RECORD EXTRACTS:
^^^^^^^^^^^^^^^^

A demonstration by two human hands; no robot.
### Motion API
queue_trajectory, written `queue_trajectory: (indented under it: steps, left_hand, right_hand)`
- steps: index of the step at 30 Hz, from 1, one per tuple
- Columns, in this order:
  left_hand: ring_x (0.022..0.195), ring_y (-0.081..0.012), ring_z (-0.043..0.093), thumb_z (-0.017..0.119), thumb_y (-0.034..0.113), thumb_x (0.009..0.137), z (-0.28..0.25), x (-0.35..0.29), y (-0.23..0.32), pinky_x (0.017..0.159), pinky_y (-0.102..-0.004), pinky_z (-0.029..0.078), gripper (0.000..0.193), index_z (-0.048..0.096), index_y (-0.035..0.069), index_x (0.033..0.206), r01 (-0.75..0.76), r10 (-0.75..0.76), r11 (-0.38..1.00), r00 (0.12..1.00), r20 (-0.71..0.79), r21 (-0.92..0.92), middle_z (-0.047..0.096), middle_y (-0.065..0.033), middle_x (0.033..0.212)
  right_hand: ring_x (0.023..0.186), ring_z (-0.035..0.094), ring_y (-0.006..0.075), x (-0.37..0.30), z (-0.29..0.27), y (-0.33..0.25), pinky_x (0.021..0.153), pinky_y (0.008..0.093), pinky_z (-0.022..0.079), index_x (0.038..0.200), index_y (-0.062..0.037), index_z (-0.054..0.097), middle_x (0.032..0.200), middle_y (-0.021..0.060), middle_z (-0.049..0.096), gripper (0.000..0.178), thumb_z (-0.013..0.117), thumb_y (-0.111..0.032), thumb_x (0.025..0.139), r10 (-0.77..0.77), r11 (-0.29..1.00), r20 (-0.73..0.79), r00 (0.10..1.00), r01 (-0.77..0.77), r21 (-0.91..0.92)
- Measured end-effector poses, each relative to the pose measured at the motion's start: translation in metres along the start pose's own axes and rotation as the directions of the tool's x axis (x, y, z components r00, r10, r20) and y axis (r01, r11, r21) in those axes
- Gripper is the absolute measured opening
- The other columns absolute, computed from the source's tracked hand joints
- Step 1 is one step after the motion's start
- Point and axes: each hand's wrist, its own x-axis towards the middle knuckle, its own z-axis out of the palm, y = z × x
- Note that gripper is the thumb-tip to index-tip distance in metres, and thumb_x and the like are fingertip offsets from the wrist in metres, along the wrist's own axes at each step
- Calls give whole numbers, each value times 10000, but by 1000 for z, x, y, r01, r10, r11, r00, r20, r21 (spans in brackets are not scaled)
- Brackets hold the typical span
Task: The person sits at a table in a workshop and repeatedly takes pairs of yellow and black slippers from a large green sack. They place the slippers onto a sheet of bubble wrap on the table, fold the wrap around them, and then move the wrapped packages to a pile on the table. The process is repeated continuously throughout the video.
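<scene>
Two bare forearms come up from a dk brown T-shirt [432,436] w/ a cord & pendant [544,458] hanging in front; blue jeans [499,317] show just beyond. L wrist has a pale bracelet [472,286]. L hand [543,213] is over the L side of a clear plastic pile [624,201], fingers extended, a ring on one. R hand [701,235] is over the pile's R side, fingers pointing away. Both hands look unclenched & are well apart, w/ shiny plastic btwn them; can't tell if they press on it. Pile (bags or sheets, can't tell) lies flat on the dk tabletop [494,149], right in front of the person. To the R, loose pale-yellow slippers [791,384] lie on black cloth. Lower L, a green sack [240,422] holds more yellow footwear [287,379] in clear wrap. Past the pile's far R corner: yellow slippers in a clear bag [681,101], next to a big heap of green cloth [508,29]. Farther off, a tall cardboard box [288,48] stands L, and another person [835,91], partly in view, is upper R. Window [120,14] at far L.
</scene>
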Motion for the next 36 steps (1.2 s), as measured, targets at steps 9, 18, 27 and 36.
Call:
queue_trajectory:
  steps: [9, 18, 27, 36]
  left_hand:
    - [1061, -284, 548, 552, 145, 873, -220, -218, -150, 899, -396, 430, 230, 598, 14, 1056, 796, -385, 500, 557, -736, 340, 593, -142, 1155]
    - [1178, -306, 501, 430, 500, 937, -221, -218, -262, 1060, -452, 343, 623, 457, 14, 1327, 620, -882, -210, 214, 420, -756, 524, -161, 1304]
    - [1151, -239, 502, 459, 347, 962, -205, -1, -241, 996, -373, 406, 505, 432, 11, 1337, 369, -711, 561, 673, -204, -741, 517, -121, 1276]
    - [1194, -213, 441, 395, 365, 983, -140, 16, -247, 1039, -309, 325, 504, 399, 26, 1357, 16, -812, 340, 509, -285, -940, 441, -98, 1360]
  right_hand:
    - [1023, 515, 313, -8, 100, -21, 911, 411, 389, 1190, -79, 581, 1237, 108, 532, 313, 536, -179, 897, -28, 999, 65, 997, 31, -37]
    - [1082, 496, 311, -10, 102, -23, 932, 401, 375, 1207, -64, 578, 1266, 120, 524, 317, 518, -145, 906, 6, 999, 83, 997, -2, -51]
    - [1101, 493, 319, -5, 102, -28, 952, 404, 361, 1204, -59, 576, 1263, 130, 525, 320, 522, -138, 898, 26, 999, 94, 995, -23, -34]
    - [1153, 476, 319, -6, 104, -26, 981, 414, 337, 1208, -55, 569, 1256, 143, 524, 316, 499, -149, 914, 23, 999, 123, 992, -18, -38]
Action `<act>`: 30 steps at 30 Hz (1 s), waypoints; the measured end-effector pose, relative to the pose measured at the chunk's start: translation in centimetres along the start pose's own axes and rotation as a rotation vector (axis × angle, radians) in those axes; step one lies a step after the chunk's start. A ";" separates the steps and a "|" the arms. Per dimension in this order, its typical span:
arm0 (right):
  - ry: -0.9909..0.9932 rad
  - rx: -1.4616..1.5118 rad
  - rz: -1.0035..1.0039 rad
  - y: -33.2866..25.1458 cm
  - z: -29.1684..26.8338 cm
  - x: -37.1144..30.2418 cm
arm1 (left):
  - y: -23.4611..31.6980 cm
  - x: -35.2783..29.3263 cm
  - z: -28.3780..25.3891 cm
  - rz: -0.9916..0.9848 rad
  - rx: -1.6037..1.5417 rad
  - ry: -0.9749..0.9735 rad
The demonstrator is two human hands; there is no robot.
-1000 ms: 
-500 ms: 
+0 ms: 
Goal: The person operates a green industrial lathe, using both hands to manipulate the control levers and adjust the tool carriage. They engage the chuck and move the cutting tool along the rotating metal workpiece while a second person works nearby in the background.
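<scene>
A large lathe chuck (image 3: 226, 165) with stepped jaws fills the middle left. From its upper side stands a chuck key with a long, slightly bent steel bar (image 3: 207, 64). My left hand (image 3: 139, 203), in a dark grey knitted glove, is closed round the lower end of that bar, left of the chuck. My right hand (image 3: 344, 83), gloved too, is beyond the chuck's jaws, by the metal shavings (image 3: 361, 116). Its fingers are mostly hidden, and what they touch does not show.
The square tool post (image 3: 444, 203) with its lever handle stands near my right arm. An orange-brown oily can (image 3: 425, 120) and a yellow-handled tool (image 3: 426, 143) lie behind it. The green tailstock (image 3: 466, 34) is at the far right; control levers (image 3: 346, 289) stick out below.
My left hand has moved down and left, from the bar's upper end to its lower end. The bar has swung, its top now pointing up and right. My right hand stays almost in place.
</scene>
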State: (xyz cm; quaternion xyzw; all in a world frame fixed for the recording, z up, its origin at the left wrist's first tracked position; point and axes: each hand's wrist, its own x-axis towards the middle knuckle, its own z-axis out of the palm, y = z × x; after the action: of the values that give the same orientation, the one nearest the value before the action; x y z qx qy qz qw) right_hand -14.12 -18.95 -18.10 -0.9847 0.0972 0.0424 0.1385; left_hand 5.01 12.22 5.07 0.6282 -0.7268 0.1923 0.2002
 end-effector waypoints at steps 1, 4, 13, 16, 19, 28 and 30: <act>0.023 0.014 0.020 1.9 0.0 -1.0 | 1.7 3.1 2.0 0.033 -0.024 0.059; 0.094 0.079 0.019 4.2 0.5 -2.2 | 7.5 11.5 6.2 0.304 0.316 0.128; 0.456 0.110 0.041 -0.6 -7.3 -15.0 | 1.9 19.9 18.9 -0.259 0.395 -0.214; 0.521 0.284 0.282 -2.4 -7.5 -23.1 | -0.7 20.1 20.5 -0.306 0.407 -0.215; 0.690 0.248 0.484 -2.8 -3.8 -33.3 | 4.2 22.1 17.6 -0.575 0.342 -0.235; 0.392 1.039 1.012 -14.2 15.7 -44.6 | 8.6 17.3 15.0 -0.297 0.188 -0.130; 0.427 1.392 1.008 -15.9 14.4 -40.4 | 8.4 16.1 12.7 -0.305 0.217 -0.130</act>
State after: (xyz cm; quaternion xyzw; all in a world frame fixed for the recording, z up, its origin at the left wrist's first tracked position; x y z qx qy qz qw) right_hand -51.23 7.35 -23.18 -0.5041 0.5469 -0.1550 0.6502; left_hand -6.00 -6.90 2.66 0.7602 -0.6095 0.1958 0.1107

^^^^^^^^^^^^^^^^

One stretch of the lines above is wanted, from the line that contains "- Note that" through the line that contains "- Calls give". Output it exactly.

- Note that gripper is the thumb-tip to index-tip distance in metres, and thumb_x and the like are fingertip offsets from the wrist in metres, along the wrist's own axes at each step
- Calls give whole numbers, each value times 10000, but by 1000 for z, x, y, r01, r10, r11, r00, r20, r21 (spans in brackets are not scaled)

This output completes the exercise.